L'orologio della stazione segnava le undici meno cinque, e sul tavolino davanti a lei c'erano una brioche intatta e una tazzina di caffè, di cui aveva bevuto solo un sorso, ormai gelato.

Se fosse andata bene, si era detta, avrebbe avuto una cosa meravigliosa da portare con sé nel nuovo anno; se invece fosse andata male, l'anno era quasi finito, e lei avrebbe chiuso i suoi sentimenti con l'ultima notte, guardandoli scoppiare nel cielo insieme ai fuochi artificiali.
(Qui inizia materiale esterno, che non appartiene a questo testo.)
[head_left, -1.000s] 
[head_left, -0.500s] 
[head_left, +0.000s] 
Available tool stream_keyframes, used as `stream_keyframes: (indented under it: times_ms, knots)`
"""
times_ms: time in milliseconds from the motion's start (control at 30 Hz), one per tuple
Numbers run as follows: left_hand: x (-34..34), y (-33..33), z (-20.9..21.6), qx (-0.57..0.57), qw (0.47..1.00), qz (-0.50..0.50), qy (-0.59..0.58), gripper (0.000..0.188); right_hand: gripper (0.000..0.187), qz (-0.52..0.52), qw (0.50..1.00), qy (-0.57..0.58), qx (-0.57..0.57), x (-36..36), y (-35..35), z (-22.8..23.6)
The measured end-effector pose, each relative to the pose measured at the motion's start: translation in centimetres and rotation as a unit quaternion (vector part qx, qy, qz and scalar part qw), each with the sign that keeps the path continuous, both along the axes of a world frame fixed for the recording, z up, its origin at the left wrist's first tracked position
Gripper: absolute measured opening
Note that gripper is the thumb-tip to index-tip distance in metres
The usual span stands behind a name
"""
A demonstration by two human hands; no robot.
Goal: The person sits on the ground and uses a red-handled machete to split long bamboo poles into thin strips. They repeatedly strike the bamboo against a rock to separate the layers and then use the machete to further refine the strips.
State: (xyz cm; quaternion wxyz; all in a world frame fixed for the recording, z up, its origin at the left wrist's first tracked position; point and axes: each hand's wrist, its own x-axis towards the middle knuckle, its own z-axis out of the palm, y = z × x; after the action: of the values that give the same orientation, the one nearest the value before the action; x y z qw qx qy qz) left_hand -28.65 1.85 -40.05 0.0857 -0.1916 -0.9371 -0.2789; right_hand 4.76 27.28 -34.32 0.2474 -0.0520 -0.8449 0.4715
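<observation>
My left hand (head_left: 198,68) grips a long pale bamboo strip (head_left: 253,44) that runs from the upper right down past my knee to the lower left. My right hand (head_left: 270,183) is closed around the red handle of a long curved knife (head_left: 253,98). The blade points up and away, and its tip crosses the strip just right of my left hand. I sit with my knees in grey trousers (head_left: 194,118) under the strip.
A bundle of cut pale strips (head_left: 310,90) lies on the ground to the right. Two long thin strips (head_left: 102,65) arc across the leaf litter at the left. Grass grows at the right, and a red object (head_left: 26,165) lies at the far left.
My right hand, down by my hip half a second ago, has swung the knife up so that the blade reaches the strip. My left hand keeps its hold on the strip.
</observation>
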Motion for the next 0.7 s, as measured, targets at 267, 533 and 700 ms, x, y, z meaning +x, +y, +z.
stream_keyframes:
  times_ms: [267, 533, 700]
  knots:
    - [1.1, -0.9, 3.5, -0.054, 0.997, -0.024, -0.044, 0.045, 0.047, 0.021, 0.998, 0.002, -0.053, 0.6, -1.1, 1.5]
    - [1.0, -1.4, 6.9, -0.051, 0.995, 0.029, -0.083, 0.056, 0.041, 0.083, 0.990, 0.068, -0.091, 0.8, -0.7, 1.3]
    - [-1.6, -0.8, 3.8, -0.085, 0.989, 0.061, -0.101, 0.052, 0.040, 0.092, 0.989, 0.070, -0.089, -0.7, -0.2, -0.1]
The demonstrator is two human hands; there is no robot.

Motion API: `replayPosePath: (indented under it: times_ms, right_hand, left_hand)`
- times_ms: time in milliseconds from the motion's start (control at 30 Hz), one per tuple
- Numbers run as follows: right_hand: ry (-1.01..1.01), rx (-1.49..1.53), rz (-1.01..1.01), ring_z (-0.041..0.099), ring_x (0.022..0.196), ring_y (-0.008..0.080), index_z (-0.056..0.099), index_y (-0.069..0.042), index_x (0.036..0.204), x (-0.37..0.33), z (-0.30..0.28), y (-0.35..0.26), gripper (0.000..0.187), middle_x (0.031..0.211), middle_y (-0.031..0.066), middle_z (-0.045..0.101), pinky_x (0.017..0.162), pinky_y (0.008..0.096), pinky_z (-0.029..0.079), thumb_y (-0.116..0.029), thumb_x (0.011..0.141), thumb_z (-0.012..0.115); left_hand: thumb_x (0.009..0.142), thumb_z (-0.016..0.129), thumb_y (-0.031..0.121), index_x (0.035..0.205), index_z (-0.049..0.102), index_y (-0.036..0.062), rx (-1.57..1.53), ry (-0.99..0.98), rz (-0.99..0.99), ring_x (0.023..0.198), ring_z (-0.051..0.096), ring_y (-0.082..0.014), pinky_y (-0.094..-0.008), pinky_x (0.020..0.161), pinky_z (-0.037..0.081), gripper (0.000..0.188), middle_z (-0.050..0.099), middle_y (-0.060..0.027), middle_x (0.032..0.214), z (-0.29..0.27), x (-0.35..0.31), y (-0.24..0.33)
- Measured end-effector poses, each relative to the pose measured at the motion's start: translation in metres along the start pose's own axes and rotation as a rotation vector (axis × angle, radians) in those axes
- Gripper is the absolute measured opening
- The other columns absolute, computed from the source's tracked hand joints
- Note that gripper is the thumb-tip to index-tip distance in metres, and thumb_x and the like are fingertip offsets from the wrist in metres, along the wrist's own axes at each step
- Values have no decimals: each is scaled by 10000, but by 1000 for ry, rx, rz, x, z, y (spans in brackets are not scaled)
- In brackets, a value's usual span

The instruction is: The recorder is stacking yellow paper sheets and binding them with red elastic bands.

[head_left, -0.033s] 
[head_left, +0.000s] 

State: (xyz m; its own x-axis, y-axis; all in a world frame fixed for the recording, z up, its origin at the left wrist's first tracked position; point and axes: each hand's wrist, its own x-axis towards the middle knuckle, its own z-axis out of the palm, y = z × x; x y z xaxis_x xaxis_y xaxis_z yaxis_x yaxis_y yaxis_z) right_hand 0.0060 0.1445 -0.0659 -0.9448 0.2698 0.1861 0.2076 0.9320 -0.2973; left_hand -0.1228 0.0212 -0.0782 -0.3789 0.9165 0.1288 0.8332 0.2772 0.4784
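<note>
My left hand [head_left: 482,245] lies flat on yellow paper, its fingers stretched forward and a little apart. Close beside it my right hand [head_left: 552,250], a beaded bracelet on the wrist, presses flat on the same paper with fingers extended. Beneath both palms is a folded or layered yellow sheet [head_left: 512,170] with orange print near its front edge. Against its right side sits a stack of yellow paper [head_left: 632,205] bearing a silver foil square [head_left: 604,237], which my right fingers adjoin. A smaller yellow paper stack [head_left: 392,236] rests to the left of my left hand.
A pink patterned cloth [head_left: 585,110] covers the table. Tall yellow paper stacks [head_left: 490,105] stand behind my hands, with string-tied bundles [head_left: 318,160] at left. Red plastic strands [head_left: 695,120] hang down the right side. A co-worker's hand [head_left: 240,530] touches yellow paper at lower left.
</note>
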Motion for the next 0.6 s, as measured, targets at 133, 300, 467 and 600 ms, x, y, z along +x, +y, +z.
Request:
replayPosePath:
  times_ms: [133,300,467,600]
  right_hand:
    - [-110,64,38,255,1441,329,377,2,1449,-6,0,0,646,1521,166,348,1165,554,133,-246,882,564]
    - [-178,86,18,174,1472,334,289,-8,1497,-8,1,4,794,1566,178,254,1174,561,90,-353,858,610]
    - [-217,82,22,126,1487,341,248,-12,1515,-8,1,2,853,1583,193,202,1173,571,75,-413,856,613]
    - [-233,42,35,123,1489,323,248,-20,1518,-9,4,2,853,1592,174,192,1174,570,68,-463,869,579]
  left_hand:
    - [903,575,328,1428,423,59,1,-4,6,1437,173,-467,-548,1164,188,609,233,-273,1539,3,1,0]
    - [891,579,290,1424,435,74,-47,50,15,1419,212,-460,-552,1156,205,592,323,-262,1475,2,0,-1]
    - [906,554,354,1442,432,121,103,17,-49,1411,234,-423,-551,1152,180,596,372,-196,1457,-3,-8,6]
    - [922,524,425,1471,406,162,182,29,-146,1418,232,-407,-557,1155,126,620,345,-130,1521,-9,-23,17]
Aveva frugato nella borsa fino a trovare un fazzolettino di carta, e si era soffiata il naso.

 

Undici e cinque. Di lui ancora nessuna traccia. Aveva gli occhi piantati sulle scale che salivano in stazione, il cuore un uccello impazzito nella gabbia delle costole.

 

Undici e otto minuti. Una signora era venuta a chiederle una sedia in prestito, e lei aveva abbozzato un sorriso. La signora le aveva augurato buon anno, e lei aveva risposto allo stesso modo, la bocca così secca che si era sorpresa di essere ancora in grado di articolare dei suoni.

 

Undici e dieci minuti. Un cameriere era arrivato, chiedendole se poteva portare via la tazzina. Lei gli aveva chiesto, per favore, un sacchettino in cui mettere la brioche. Lui aveva sorriso, e dopo appena un momento era tornato con un sacchettino bianco e lei ci aveva messo dentro la brioche, le mani che tremavano di freddo e tensione.

 

Undici e dodici minuti. Si sentiva gli occhi appannati, e non si era stupita quando, sbattendo le palpebre, due grosse lacrime erano cadute sullo schermo del cellulare che teneva in grembo, aspettando...non sapeva nemmeno lei cosa aspettarsi davvero.

 

Undici e quattordici minuti. Il treno partiva alle undici e venti, ed era ora, per lei, di andare al binario. Si era alzata dalla sedia e aveva preso in mano la borsa, che aveva appoggiato per terra lì accanto. Ci aveva messo dentro il sacchettino con la brioche, e tirando su col naso aveva fatto un passo verso lo spazio aperto oltre i tavolini del bar.

 

E allora si era sentita fermare dolcemente da qualcuno che le aveva poggiato una mano sulla spalla.